Automations that help right away: Intune device exports, Defender for Endpoint device health, Entra ID sign-in logs, vulnerability scanner reports, and RMM tools from your MSP. Even if you don’t have a full tool stack, pick one “source of truth” and update the sheet from it monthly.
Reconciliations I schedule: a 15-minute monthly review (new assets, retired assets, exceptions), and a deeper quarterly check (random sample of 10 assets to confirm hostname, encryption, EDR, and patch status).
Triggers that require an immediate update: new hire or termination, new laptop purchase, firewall or VPN change, adding a SaaS app with SSO, new cloud subscription, moving CUI storage locations, or any incident that changes trust (lost device, compromised account).

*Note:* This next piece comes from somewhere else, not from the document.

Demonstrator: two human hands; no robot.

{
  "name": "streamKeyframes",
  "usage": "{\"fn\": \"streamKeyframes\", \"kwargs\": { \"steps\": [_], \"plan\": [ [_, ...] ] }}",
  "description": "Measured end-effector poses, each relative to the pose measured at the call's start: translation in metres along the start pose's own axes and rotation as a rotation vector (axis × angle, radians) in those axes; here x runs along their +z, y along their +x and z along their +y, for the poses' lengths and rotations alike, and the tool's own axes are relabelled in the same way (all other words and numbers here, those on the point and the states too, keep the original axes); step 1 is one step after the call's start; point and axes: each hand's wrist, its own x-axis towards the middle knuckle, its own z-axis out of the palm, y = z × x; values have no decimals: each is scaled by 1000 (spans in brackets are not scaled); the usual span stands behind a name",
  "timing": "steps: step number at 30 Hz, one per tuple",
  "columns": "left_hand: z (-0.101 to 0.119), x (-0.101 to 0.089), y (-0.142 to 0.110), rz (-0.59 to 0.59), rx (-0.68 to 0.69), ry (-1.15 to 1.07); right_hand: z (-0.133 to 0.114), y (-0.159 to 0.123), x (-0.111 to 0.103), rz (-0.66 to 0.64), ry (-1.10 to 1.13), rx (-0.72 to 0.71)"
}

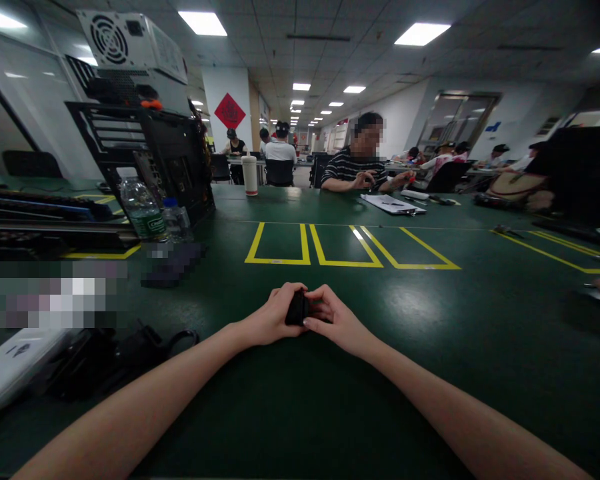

Minimum viable vs mature inventory
| Inventory element | Minimum viable inventory | Recommended mature inventory |
|---|---|---|
| Coverage | All in-scope endpoints, servers, network, cloud/SaaS | Adds specialized and out-of-scope with separation proof |
| Accuracy | Monthly updates | Automated “last seen” + quarterly sampling |
| Fields | ID, type, owner, CUI flag, last seen | Full template fields + lifecycle and control evidence |
| Evidence | Spreadsheet + screenshots | Exports, tickets, approvals, and change records |
If you want this to turn into a repeatable program, that’s where a Business Technology Partner earns their keep. My Technology Consulting approach is simple: Tailored Technology Services that support Infrastructure Optimization, Cloud Management, Secure Cloud Architecture, and a real IT Strategy for SMBs. It’s not “more tools.” It’s fewer surprises during assessment and fewer late-night fires during normal operations. That’s the point of Managed IT for Small Business and practical Innovative IT Solutions that don’t create more admin work.
Quick checklist I use before assessments
- Inventory covers CUI, security tools, cloud/SaaS, and service providers
- Every asset has an owner and an authorization status
- “Last seen” dates are recent and explainable
- Encryption, EDR/AV, and patch level are populated for endpoints and servers
- Cloud tenants/subscriptions are listed with admin access paths
- Disposal dates exist for retired assets (or a documented plan)
Conclusion
A clean CMMC asset inventory is one of the fastest ways to reduce assessment risk for a small contractor. When I keep the list tight, current, and tied to real operational triggers, the rest of Level 2 work gets easier, patching gets faster, and exceptions stop hiding in plain sight. If your inventory feels messy right now, start with the minimum viable version this week, then grow it into something you can trust.